Das war schon alles. Wenn Ihr den Sketch nun startet, hüpfen 30 Bälle in verschiednen Farben und Größen fröhlich durch das Fenster.
Wie immer bei allen meinen Tutorien gibt es zum Schluß den kompletten Quellcode, damit Ihr alles nachprogrammieren und nachvollziehen könnt. Zuerst den Reiter bouncingball
:
import random as r
class BouncingBall(object):
def __init__(self):
self.x = r.randint(20, width - 20)
self.y = r.randint(20, 200)
self.location = PVector(self.x, self.y)
self.velocity = PVector(0, 0)
self.d = r.randint(15, 30)
a = 200
colors = [color(230, 96, 55, a), color(17, 42, 106, a),
color(183, 116, 64, a), color(212, 251, 69, a),
color(252, 75, 200, a), color(159, 53, 233, a),
color(57, 218, 56, a), color(67, 253, 133, a),
color(78, 148, 42, a), color(67, 254, 211, a),
color(74, 143, 186, a), color(52, 99, 234, a)]

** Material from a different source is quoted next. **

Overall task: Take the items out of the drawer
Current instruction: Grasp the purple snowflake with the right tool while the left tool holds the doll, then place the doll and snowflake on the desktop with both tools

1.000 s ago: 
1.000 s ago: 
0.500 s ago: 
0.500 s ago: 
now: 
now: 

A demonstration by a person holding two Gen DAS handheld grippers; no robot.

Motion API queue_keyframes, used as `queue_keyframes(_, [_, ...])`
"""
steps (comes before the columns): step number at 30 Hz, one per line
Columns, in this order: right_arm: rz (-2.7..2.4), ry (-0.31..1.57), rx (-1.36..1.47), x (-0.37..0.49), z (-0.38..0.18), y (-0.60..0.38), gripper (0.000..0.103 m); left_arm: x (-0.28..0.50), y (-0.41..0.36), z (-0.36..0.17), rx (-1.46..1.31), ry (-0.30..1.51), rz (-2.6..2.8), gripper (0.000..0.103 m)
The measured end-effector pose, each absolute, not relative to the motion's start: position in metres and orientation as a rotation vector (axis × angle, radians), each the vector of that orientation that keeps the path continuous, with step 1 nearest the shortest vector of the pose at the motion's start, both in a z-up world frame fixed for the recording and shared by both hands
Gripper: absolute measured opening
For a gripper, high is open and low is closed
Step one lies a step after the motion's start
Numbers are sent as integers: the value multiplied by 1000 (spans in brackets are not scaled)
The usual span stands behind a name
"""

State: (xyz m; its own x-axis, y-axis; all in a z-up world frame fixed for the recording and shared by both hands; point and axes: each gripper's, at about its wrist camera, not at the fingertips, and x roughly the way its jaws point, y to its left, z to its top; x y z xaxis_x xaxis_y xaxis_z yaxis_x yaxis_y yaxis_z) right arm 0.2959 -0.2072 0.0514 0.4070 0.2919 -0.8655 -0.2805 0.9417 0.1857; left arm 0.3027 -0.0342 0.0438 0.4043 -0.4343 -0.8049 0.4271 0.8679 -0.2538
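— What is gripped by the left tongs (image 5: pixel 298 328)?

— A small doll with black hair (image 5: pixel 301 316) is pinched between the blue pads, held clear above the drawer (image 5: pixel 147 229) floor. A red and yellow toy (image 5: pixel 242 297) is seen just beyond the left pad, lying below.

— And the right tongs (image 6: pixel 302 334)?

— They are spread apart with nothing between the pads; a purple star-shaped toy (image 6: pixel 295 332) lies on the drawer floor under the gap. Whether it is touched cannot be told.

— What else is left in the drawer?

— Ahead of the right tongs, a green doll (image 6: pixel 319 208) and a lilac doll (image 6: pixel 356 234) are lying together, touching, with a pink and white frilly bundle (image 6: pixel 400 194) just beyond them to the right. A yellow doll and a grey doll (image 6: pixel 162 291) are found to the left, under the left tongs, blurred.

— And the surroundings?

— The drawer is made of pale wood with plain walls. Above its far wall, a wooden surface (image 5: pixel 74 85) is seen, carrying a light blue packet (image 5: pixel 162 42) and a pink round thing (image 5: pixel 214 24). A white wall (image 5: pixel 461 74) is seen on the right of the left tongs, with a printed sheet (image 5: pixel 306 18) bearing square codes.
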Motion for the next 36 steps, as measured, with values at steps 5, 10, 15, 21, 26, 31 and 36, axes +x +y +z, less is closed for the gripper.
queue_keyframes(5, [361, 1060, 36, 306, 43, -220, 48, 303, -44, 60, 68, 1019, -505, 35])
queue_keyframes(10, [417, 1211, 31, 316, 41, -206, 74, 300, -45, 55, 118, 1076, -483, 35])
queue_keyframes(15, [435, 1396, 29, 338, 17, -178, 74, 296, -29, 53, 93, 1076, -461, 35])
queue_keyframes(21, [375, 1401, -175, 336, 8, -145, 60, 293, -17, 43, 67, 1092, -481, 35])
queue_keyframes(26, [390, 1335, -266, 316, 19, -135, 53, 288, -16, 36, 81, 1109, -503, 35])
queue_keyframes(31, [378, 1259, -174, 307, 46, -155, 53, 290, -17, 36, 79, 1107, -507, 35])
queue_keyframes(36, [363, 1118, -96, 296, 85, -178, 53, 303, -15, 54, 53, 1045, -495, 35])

self.col = r.choice(colors)
self.gravity = 0.1
self.dx = r.randint(-3, 3)
def move(self):
self.velocity.y += self.gravity
self.location.add(self.velocity)
self.location.x += self.dx
# check borders
if self.location.y >= height:
self.velocity.y *= -1
self.location.y = height
if self.location.x >= width:
self.location.x = width - self.d
self.dx *= -1
if (self.location.x <= 0):
self.location.x = 0
self.dx *= -1
def display(self):
fill(self.col)
ellipse(self.location.x, self.location.y, self.d, self.d)

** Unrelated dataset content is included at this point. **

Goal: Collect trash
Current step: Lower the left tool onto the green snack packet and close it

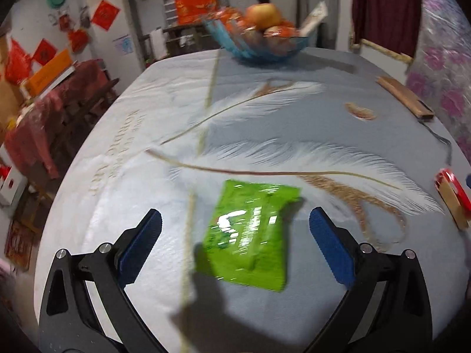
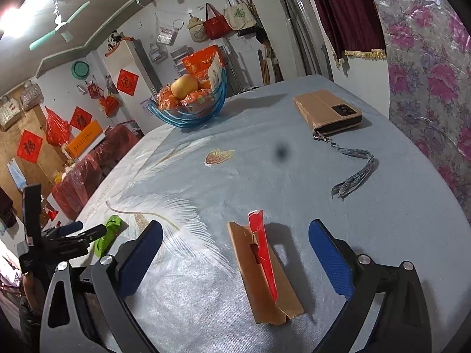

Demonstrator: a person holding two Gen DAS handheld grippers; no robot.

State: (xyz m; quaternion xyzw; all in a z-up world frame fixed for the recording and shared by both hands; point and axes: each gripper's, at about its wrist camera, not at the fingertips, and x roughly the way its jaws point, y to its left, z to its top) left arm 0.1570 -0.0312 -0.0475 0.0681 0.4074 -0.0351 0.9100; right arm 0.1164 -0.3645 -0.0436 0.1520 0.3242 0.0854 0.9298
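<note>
A shiny green wrapper (image 1: 251, 235) lies flat on the blue-grey tablecloth (image 1: 294, 123), between the fingers of my left gripper (image 1: 235, 223), which is open around it without touching. It also shows in the right wrist view (image 2: 107, 235), beside the left gripper (image 2: 73, 235). A brown card strip with a red wrapper (image 2: 263, 267) on it lies between the fingers of my right gripper (image 2: 235, 235), which is open and empty just above the cloth. The same piece shows at the right edge of the left wrist view (image 1: 452, 197).
A blue glass fruit bowl (image 2: 191, 103) with oranges and an apple stands at the table's far end. A phone in a brown case (image 2: 326, 111) with a grey wrist strap (image 2: 356, 173) lies at the right. Chairs and boxes stand left of the table.
</note>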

Und dann noch einmal den immer noch sehr kurzen Hauptsketch:
from bouncingball import BouncingBall
balls = []
def setup():
size(600, 600)
for _ in range(30):
balls.append(BouncingBall())
def draw():
background("#2b3e50")
for ball in balls:
ball.move()
ball.display()
Als nächsten Schritt könnte man natürlich noch die Reibung berücksichtigen, die die Simualtion wirklichkeitsnäher macht und dafür sorgen würde, daß die Bewegungen immer schlaffer werden und irgendwann alle Bälle ermattet am Boden liegen. Das wäre doch eine Idee für einen Nachschlag.
Die Klasse PVector
hatte ich ja in pure Python schon einmal nachprogrammiert. Es reizt natürlich, sie auch einmal mit der Turtle oder in der Knotenschachtel auszuprobieren. Vielleicht portiere ich diesen Processing-Sketch als Fingerübung einmal auch dorthin. Still digging!